### Activity:
A verbatim copy of the listing is needed; pictures are to be left out.

### Recorded data:
►

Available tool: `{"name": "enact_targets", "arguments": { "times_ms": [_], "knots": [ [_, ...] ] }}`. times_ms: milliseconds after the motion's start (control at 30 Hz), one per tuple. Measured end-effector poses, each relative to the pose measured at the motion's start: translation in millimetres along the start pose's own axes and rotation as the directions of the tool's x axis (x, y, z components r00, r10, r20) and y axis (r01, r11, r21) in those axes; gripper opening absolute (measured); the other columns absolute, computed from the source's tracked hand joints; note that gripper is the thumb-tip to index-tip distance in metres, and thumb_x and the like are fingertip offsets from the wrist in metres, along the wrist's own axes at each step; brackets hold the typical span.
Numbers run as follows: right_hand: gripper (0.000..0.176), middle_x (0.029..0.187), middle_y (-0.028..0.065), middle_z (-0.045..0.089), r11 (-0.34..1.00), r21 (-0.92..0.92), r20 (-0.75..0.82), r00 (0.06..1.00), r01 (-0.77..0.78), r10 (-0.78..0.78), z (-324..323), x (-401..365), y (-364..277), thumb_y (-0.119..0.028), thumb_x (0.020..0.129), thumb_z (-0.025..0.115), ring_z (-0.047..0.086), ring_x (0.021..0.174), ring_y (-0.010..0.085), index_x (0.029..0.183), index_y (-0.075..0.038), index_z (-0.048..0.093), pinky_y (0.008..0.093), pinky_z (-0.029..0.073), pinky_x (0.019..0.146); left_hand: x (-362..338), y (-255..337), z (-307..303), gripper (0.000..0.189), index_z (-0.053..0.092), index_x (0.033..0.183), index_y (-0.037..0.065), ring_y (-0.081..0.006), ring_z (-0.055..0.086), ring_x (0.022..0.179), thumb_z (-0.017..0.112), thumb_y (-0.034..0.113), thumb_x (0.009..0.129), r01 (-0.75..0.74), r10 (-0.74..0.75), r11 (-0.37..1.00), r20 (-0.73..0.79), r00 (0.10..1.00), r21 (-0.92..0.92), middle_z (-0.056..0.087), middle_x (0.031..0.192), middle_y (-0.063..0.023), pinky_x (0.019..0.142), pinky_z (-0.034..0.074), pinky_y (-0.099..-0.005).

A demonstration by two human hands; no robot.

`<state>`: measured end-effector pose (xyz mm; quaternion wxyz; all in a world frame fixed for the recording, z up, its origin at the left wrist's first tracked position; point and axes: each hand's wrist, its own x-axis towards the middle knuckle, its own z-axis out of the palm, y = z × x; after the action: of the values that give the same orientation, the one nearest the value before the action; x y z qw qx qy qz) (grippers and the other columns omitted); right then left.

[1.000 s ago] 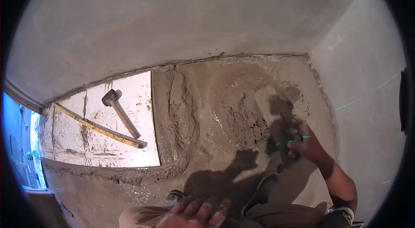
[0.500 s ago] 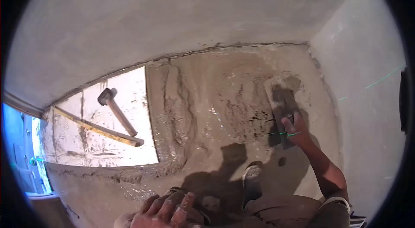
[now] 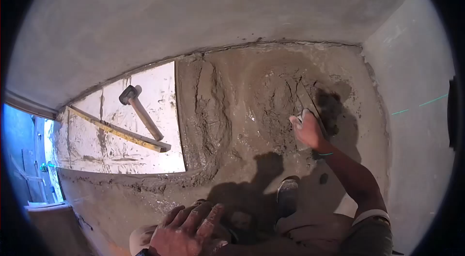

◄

### Answer to the problem:
Available tool: `{"name": "enact_targets", "arguments": { "times_ms": [_], "knots": [ [_, ...] ] }}`. times_ms: milliseconds after the motion's start (control at 30 Hz), one per tuple. Measured end-effector poses, each relative to the pose measured at the motion's start: translation in millimetres along the start pose's own axes and rotation as the directions of the tool's x axis (x, y, z components r00, r10, r20) and y axis (r01, r11, r21) in those axes; gripper opening absolute (measured); the other columns absolute, computed from the source's tracked hand joints; note that gripper is the thumb-tip to index-tip distance in metres, and thumb_x and the like are fingertip offsets from the wrist in metres, along the wrist's own axes at each step; brackets hold the typical span.
Numbers run as follows: right_hand: gripper (0.000..0.176), middle_x (0.029..0.187), middle_y (-0.028..0.065), middle_z (-0.045..0.089), r11 (-0.34..1.00), r21 (-0.92..0.92), r20 (-0.75..0.82), r00 (0.06..1.00), r01 (-0.77..0.78), r10 (-0.78..0.78), z (-324..323), x (-401..365), y (-364..277), thumb_y (-0.119..0.028), thumb_x (0.020..0.129), thumb_z (-0.025..0.115), ring_z (-0.047..0.086), ring_x (0.021..0.174), ring_y (-0.010..0.085), index_x (0.029..0.183), index_y (-0.075..0.038), index_z (-0.048..0.093), pinky_y (0.008..0.093), pinky_z (-0.029..0.073), pinky_x (0.019..0.146); left_hand: x (-362..338), y (-255..337), z (-307..303), gripper (0.000..0.189), index_z (-0.053..0.092), index_x (0.033..0.183), index_y (-0.037..0.065), ring_y (-0.081..0.006), ring_z (-0.055..0.086), ring_x (0.022..0.179), thumb_z (-0.017..0.112), thumb_y (-0.034..0.113), thumb_x (0.009..0.129), r01 (-0.75..0.74), r10 (-0.74..0.75), r11 (-0.37..1.00), r20 (-0.73..0.79), r00 (0.10..1.00), r21 (-0.92..0.92), middle_z (-0.056..0.087), middle_x (0.031..0.192), middle_y (-0.063..0.023), pinky_x (0.019..0.142), pinky_z (-0.034..0.074), pinky_y (-0.099..-0.005).

A demonstration by two human hands; no robot.

`<state>`: measured end-effector pose (xyz mm; quaternion wxyz; all in a world frame fixed for the recording, z up, its origin at the left wrist's first tracked position; point and axes: each hand's wrist, its own x-axis towards the middle knuckle, its own z-axis out of the palm, y = z × x; after the action: of the values that give the same orientation, the one nearest the value before the action; x y z qw qx qy qz) (grippers and the other columns omitted); right then left.

[1.000 s ago] 
[0.500 s ago] 
[now] 

The output given here is complete.